We will use the most basic (and reliable) method, which is via the csv.reader function of the csv package.

In [30]:
with open('dataset20.csv','r') as f:
    data = csv.reader(f, delimiter = ";") # we specify the delimiter as by ";".

    row = data.__next__()
    features_names = np.array(row) # specification of the features

    x = []  # Initialize empty lists x,y (vectors)
    y = []

    for row in data:
        x.append(row)
        y.append(row[1])

    x = np.array(x)
    y = np.array(y)

print(x.shape)  # Sanity check, to see what our data looks like.
print(y.shape)

(499, 14)
(499,)


As a brief sanity check: We can have an idea of the dataset by printing the header (which contains the names of the columns) and the first line:

In [31]:
print(features_names)
print(x[0,:])

['pub_trans' 'price' 'temperature' 'inhabitants' 'registered' 'country'
 'id' 'nr_counterparts' 'cars' 'labour_cost' 'humidity' 'windspeed' 'size'
 'class']
['14.202635088464051' '0.019018646290564982' '25.17513069713383'
 '2.3552816631348117' '118.02120779845077' 'Germany' 'DZ83987' 'few'
 '0.41361381893833177' '2.2378136716970234' '2.6653106348180056'
 '2.831770192097773' '0.7485818800190784' '2']


# Data preprocessing

#### Feature selection

Evidently, not all features are relevant and we might as well _'forget'_ about them.

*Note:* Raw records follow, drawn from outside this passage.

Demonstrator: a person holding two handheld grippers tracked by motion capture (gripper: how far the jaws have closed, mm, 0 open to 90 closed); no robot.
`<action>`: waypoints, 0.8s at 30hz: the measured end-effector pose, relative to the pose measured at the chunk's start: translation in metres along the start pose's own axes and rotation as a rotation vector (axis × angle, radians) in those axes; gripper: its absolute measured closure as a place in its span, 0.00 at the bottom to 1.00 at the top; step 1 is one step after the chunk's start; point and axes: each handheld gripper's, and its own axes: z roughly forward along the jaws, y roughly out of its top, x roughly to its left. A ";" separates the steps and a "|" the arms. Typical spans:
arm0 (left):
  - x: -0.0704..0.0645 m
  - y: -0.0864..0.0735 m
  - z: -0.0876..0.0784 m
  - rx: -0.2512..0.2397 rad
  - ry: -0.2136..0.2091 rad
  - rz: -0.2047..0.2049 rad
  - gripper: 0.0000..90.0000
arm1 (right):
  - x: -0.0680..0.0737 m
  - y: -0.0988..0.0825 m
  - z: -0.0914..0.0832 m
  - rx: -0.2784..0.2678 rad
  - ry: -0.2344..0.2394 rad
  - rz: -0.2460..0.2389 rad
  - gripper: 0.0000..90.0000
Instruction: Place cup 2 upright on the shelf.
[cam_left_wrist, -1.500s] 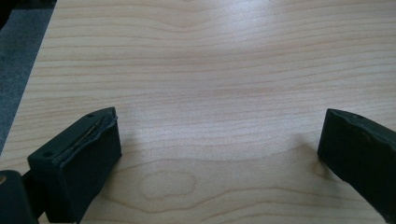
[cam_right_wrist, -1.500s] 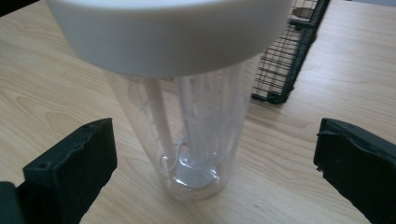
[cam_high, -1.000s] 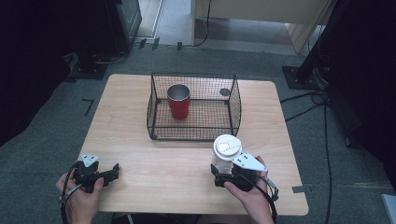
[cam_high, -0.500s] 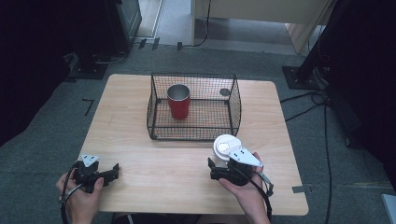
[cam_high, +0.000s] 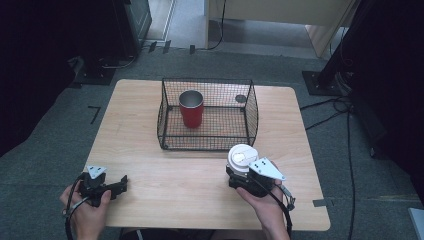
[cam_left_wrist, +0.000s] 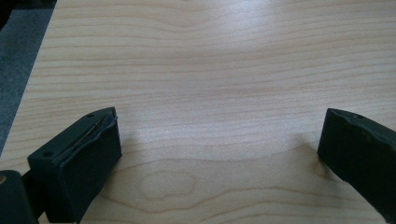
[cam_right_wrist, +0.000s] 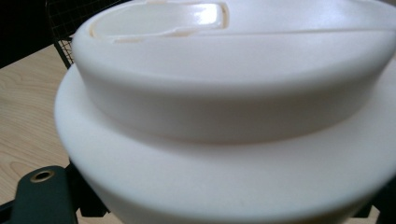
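A white lidded cup (cam_high: 242, 156) stands on the wooden table (cam_high: 175, 185) near its front right. My right gripper (cam_high: 239, 175) has it between the jaws, which have just been closing and now hug its sides. In the right gripper view the cup's lid (cam_right_wrist: 224, 93) looms very close, and a black jaw part shows at each lower corner. My left gripper (cam_high: 120, 184) rests at the front left, open. Bare wood lies between its fingers (cam_left_wrist: 79, 158).
A black wire basket (cam_high: 207, 146) stands at the middle back of the table. Inside it are a red cup (cam_high: 191, 109) with a metal rim and a small dark round thing (cam_high: 240, 98). Grey floor and cables surround the table.
My right hand has turned slightly around the white cup, which stays where it was. The left gripper has not moved.
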 end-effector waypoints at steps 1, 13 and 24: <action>0.000 0.000 0.000 0.000 0.000 0.000 0.00 | 0.000 0.000 0.000 0.000 0.000 -0.005 0.17; 0.000 0.000 0.000 0.000 0.000 0.000 0.00 | 0.005 0.006 -0.002 -0.001 0.036 -0.036 0.18; 0.000 0.000 0.000 0.000 0.000 0.000 0.00 | 0.007 0.016 -0.007 -0.040 0.051 -0.043 0.18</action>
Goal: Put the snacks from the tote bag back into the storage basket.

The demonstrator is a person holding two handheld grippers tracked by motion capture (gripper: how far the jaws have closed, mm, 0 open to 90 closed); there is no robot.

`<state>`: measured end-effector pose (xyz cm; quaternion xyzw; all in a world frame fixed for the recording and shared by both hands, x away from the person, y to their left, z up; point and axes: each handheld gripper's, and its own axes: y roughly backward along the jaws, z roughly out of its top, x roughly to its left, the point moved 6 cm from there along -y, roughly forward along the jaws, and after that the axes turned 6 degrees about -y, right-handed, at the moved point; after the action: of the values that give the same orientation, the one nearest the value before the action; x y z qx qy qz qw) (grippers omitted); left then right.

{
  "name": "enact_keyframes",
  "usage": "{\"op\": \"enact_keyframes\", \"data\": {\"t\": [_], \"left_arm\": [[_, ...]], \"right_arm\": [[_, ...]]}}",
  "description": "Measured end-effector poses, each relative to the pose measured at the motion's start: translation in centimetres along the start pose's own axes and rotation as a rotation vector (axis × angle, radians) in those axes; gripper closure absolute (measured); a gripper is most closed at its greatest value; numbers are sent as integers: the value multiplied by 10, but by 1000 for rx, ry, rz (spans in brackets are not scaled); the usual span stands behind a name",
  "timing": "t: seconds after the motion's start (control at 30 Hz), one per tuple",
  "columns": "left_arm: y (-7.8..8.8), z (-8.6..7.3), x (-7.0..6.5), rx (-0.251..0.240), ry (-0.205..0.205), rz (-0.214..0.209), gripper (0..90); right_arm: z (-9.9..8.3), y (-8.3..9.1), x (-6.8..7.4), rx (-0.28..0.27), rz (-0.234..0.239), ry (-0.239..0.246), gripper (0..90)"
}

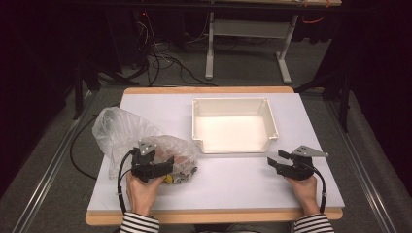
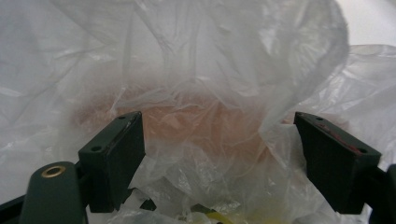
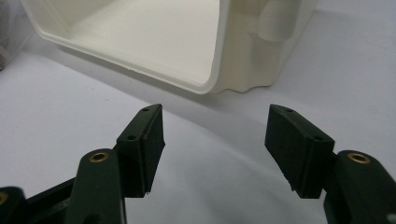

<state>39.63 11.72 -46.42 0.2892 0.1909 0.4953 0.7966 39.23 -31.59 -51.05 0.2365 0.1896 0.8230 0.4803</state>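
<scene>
In the high view a white table (image 1: 233,189) fills the middle of the frame, with an empty cream bin (image 1: 234,125) at its centre. Left of the bin, toward the lower left of the frame, lies a crumpled clear plastic bag (image 1: 127,132) with something reddish and something yellow inside. The left gripper (image 1: 163,167) sits against the bag's near side; in the left gripper view its jaws stand wide apart around the plastic (image 2: 210,93), closed on nothing. The right gripper (image 1: 276,164), at the lower right just beside the bin's near corner, hangs spread wide over bare table, empty, the bin (image 3: 154,42) ahead of it.
</scene>
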Motion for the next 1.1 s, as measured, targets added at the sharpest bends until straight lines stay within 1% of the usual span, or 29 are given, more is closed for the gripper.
{"op": "enact_keyframes", "data": {"t": [0.13,0.17,0.27,0.3,0.33,0.37,0.4,0.43,0.47,0.53,0.57,0.63,0.67,0.77,0.83,0.9,0.93,0.97,1.1], "left_arm": [[-5,-7,3,21,11,2,179],[-6,-10,4,18,18,0,182],[-7,-13,4,9,17,-1,198],[-7,-16,5,7,21,-7,213],[-7,-16,5,7,21,-7,223],[-7,-18,5,2,24,-17,231],[-7,-18,5,2,24,-17,243],[-6,-20,5,-2,30,-32,253],[-6,-20,5,-2,30,-32,261],[-5,-21,4,-4,33,-45,269],[-4,-23,3,-4,27,-54,276],[-2,-26,0,-13,6,-41,311],[-2,-29,-2,-11,-5,-38,315],[-1,-34,-5,-5,-7,-49,314],[-1,-36,-5,0,-3,-58,307],[-3,-38,-5,14,-8,-63,306],[-4,-38,-5,13,-8,-62,306],[-5,-39,-6,2,-10,-64,313],[-5,-41,-6,1,-8,-72,321]], "right_arm": [[0,0,0,0,-1,4,379],[0,0,0,0,0,0,379],[0,0,0,1,0,0,379],[0,0,0,1,-1,3,379],[0,0,0,1,-1,3,379],[0,0,0,1,-1,3,379],[0,0,0,1,-1,3,379],[0,0,0,1,-1,3,379],[0,0,0,1,-1,3,379],[0,0,0,1,-2,3,379],[0,0,0,-1,-1,3,379],[0,0,0,-2,-3,5,379],[0,0,0,0,-7,11,379],[0,-1,1,7,-18,20,379],[0,-1,1,9,-16,21,379],[0,-1,1,7,-15,22,379],[0,-1,1,7,-14,21,378],[0,-1,2,6,-15,19,378],[0,-1,1,7,-16,15,378]]}}
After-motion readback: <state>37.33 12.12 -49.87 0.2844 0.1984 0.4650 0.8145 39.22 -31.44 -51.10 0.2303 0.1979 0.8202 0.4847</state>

We recall our features and mark them as relevant respectively irrelevant:

		pub_trans: public transport index  (irrelevant)
		price: price to rent per km (relevant)
		temperature: average tempereture during summer (relevant)
		inhabitants: number of inhabitants
		registered: number of registered users in thousand (relevant)
		country: country (relevant)
		id: internal dataset code (irrelevant)
		nr_counterparts: nr_counterparts (irrelevant)
		cars: number of cars per inhabitant (relevant)
		labour_cost: average labour cost in thousand per month
		humidity: absolute humidity in g/m3 (relevant)
		windspeed: average wind speed in km/h (irrelevant)
		size: size of city center in km2 (irrelevant)
		class: profitability (0 = loss, 1 = balanced, 2 = profit) <--- LABEL TO PREDICT !!!